Problem description:
Give back exactly the lines of the material below that start at the line containing "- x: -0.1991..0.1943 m" and end at the line containing "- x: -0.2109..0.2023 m", and no others.

»»

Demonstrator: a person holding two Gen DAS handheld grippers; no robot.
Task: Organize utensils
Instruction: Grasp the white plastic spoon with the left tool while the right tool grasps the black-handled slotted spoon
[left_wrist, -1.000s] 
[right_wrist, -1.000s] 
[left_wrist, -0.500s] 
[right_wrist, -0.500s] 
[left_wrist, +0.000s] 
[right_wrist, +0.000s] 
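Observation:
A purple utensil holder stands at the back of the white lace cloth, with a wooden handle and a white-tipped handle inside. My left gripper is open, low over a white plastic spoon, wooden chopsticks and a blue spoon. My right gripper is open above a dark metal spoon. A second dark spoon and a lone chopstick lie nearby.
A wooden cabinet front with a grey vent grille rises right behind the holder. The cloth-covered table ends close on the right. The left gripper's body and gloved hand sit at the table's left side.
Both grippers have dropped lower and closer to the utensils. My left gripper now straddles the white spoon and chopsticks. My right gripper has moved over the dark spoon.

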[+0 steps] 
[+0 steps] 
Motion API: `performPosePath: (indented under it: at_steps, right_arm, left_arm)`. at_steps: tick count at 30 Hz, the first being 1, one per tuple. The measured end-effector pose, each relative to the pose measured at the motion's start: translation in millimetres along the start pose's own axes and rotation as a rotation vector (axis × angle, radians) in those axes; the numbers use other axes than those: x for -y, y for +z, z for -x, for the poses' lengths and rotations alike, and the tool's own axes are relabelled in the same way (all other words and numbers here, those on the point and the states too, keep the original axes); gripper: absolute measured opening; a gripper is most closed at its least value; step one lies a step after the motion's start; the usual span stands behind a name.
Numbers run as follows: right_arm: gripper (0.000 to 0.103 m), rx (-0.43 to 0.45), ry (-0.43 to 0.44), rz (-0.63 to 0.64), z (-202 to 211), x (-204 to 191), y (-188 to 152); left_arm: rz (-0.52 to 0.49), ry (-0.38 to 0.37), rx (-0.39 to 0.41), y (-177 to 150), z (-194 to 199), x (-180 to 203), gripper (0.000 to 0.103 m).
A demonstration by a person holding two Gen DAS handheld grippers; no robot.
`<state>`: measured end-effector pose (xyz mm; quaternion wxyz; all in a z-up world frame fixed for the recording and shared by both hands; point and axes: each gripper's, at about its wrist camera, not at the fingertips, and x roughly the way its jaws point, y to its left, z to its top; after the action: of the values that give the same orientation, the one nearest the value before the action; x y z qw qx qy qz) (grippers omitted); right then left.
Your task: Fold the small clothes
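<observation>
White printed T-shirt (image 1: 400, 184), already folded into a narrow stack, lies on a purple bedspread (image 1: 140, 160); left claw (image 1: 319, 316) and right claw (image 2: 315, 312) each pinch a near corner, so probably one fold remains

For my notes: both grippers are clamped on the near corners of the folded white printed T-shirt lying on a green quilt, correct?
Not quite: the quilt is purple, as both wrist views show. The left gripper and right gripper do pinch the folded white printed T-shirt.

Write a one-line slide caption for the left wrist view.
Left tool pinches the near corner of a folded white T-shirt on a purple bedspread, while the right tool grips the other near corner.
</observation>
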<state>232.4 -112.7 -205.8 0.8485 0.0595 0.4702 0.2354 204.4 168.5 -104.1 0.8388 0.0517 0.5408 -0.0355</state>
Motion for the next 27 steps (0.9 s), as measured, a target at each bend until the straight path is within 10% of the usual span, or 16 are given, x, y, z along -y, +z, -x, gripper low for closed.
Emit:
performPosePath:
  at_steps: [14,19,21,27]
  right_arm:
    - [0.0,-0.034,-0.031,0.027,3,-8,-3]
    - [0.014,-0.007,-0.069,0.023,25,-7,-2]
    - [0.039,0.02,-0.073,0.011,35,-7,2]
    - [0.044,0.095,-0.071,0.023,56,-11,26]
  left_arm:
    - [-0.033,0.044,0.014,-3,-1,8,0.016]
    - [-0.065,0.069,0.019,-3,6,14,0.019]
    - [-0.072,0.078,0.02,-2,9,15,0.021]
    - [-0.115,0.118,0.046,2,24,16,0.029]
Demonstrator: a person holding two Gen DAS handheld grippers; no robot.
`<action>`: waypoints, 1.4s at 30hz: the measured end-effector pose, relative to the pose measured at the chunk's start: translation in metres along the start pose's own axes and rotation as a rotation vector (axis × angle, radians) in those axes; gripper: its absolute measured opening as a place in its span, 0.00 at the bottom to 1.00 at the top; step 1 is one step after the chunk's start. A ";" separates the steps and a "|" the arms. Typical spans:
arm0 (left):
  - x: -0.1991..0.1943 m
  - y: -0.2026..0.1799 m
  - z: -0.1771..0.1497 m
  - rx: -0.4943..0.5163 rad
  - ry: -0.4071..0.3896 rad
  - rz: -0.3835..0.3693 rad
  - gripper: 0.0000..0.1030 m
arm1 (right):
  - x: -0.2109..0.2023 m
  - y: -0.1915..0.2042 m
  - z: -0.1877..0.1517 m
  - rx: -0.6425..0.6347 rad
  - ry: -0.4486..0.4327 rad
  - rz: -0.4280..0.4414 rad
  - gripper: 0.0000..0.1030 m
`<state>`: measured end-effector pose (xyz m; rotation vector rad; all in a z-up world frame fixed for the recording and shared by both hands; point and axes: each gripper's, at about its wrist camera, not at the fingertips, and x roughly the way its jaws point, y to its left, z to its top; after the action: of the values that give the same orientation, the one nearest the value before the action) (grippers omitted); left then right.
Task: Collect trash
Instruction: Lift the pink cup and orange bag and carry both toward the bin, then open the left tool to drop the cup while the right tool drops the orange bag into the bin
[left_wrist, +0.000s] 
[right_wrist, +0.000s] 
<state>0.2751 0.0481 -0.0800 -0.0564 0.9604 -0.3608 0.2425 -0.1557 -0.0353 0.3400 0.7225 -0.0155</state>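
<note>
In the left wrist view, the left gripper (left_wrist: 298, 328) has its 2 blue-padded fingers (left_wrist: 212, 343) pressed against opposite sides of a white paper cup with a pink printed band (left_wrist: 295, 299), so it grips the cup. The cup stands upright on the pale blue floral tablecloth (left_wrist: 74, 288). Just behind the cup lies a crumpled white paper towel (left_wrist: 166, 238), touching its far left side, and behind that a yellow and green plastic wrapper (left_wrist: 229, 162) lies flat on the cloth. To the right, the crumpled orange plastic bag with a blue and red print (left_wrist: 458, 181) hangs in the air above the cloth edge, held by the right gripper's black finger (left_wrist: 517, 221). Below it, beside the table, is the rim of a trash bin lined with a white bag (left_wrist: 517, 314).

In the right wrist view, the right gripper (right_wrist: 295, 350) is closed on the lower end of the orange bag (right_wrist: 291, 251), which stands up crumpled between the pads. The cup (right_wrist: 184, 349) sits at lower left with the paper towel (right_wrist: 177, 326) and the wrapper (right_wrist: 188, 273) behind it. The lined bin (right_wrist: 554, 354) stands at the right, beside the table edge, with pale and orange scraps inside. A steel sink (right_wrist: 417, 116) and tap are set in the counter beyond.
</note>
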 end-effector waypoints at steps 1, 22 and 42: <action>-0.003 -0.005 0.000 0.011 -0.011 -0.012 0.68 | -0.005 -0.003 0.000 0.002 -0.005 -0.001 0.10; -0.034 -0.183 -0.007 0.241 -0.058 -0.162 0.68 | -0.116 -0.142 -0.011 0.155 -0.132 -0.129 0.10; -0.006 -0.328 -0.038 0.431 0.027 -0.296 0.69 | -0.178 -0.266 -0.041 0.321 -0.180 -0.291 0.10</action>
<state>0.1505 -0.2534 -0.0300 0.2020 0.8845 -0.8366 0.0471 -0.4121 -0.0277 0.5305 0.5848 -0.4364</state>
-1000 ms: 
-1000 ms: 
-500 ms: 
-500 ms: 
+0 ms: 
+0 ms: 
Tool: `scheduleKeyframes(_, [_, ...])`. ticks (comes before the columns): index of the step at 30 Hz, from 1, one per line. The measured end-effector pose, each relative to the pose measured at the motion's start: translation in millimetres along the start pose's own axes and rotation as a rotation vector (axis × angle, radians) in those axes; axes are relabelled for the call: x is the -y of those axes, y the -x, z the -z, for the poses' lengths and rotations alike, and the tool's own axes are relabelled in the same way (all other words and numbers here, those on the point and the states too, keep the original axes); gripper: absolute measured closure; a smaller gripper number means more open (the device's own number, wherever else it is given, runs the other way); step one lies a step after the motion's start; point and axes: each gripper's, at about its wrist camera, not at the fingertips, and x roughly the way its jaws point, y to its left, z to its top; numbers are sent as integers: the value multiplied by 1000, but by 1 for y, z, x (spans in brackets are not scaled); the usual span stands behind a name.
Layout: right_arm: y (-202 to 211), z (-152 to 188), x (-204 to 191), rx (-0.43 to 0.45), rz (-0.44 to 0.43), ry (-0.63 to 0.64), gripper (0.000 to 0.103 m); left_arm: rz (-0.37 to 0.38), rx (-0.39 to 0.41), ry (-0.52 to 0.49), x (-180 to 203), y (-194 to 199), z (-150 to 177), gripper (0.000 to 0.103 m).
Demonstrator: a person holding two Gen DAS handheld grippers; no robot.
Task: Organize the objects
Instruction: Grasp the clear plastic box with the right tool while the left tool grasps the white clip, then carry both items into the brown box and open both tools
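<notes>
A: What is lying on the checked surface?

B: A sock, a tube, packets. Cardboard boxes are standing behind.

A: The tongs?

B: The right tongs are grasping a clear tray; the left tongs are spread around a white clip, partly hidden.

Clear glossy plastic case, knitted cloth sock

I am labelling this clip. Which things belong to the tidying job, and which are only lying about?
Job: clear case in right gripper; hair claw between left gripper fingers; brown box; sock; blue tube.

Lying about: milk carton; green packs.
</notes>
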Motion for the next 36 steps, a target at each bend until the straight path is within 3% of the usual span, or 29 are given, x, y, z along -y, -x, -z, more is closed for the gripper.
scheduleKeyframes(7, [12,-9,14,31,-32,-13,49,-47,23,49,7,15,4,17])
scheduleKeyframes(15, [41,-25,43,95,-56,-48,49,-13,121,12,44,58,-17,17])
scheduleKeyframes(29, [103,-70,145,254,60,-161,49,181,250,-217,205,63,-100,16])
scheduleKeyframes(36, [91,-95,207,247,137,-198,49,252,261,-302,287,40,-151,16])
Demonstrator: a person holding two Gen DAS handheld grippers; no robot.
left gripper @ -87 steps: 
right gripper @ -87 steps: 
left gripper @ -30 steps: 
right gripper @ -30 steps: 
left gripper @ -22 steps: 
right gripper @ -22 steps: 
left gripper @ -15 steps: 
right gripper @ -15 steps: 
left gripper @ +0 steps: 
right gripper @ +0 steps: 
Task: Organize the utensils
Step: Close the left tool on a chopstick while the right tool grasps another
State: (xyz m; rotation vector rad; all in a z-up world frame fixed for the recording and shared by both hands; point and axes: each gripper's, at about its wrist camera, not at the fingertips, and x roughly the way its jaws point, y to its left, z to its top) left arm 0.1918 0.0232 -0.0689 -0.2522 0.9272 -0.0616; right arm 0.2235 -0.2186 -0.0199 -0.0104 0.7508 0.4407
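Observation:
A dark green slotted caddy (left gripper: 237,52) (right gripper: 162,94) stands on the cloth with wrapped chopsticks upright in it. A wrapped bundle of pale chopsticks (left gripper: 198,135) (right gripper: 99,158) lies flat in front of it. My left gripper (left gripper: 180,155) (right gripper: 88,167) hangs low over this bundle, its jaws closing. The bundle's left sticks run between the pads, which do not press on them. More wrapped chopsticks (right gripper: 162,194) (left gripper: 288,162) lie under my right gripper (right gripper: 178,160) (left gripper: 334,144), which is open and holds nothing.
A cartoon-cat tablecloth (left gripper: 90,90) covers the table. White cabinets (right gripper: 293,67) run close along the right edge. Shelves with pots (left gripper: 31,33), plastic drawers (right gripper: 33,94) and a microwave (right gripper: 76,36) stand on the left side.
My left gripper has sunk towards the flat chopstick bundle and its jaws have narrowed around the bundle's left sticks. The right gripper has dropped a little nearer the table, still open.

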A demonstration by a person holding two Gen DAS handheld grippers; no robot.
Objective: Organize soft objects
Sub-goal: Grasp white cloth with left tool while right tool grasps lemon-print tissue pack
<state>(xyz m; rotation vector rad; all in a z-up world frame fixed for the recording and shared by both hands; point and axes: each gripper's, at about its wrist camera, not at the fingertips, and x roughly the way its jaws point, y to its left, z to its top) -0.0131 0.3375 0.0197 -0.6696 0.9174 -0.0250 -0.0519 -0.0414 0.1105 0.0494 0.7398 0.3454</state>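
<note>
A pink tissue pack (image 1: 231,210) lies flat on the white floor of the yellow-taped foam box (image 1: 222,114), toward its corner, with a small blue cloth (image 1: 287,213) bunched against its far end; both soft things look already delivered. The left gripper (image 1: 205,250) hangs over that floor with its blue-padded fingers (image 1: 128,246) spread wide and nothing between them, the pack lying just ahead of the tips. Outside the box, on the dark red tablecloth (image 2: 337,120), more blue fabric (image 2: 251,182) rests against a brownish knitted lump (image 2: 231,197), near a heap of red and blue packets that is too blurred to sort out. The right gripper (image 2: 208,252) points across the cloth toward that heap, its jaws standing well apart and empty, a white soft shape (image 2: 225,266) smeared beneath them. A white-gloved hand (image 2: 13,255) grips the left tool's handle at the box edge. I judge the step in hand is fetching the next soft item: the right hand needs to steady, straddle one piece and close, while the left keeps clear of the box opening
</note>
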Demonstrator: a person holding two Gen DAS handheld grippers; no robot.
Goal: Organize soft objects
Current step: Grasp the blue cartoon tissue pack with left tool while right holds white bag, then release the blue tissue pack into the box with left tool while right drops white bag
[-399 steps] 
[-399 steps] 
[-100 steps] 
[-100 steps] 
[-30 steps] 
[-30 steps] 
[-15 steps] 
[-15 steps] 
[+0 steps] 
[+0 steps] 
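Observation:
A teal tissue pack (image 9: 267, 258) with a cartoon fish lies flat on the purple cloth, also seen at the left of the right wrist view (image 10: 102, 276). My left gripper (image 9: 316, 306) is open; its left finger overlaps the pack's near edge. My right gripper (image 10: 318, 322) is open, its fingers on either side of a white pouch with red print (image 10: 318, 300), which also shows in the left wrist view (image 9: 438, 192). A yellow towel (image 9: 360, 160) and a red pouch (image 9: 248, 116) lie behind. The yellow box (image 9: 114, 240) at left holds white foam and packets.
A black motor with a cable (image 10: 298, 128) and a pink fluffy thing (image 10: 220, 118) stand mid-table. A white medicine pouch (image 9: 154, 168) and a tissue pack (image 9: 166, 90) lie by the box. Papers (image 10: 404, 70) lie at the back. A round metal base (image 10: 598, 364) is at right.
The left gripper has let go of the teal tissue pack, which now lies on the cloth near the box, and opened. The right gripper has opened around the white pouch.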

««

Exercise output:
  - x: -0.1991..0.1943 m
  - y: -0.2026..0.1799 m
  - z: -0.1771..0.1497 m
  - rx: -0.4943..0.5163 rad
  - ry: -0.4071..0.3896 rad
  - rz: -0.3835..0.3693 rad
  - gripper: 0.0000..0.1030 m
arm1 (right):
  - x: -0.2109..0.2023 m

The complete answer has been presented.